By default, saveService.saveData("bestScore", ...) accepts any string key and any value — the service is typed as SaveService<UntypedSlots>, which is effectively Record<string, any>. That’s fine for prototyping, but it gives you no autocomplete on slot names and no compile-time check that you’re storing the right shape under the right key.

SaveService is generic over a slot-key map. Declare an interface describing the shape of every persistent slot your game uses, then cast the resolved service once:

import { SaveServiceKey, type SaveService } from "@yagejs/save";
interface MySlots {
bestScore: { value: number };
playerName: string;
settings: { volume: number; muted: boolean };
}
const save = this.use(SaveServiceKey) as SaveService<MySlots>;
save.saveData("bestScore", { value: 9999 }); // ✓ typed
save.saveData("playerName", "Ada"); // ✓ typed
save.saveData("settings", { volume: 0.5, muted: false });
const name = save.loadData("playerName"); // string | null
// save.saveData("bstScore", ...) // ✗ typo → compile error
// save.saveData("bestScore", 9999) // ✗ wrong shape → compile error

You get autocomplete on slot names and compile-time errors when you pass a value of the wrong shape, with no runtime cost — the cast is purely a type hint.
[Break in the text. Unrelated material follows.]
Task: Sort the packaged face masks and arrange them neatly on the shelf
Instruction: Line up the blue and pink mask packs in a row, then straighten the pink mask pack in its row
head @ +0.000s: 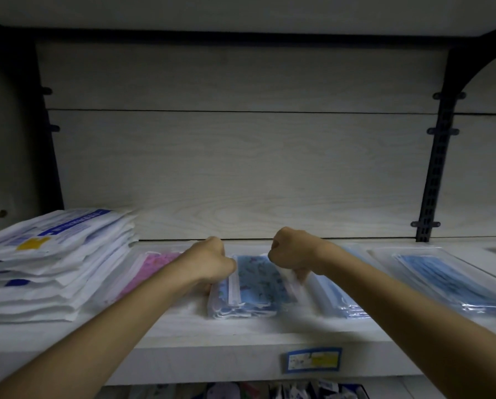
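Note:
A small stack of blue patterned mask packs [254,286] lies in the middle of the white shelf [241,332]. My left hand [212,263] grips the stack's left edge with curled fingers. My right hand [292,251] grips its right edge the same way. Pink mask packs [154,269] lie just left of it, partly under my left forearm. Plain light-blue packs [337,298] lie right of it, and darker blue packs [448,280] sit further right.
A tall stack of white and blue packets [54,263] fills the shelf's left end. A price label [313,359] is fixed to the shelf's front edge. A black slotted upright [435,168] stands at the right. More packaged goods [241,391] show on the shelf below.

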Motion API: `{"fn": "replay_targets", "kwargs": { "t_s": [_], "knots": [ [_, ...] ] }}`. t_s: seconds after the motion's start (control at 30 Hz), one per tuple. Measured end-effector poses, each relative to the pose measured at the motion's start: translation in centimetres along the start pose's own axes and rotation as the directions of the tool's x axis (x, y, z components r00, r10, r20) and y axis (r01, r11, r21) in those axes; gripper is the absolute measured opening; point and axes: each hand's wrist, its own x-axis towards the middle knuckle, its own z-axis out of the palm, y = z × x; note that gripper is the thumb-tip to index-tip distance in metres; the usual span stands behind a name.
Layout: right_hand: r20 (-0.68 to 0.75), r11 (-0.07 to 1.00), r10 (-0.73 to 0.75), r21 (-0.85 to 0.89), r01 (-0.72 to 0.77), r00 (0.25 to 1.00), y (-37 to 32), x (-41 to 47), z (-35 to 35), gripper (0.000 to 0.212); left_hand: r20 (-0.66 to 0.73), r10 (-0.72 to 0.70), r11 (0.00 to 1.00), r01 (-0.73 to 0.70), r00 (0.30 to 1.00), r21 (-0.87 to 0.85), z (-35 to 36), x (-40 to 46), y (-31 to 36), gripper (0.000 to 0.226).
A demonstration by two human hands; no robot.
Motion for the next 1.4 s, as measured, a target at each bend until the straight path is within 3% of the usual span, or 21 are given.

This only types the persistent-user-data slots (saveData/loadData). The snapshot API (saveSnapshot/loadSnapshot) is keyed by slot name as a free-form string and serializes whatever scenes are currently on the stack, so it doesn’t need to know your slot shape.

A common pattern is F5/F9 quicksave/quickload:

class GameScene extends Scene {
private readonly input = this.service(InputManagerKey);
private readonly save = this.service(SaveServiceKey);
update(): void {
if (this.input.isJustPressed("quicksave")) {
this.save.saveSnapshot("quicksave");
}
if (this.input.isJustPressed("quickload")) {
this.save.loadSnapshot("quicksave");
}
}
}
  • Included: @serializable entities, scenes, and components. The full scene stack, entity hierarchy (parent/child), and component data.
  • Not included: draw callbacks, event listeners, runtime service references, non-@serializable classes.

If something is missing after a load, you need an afterRestore() hook to re-create it.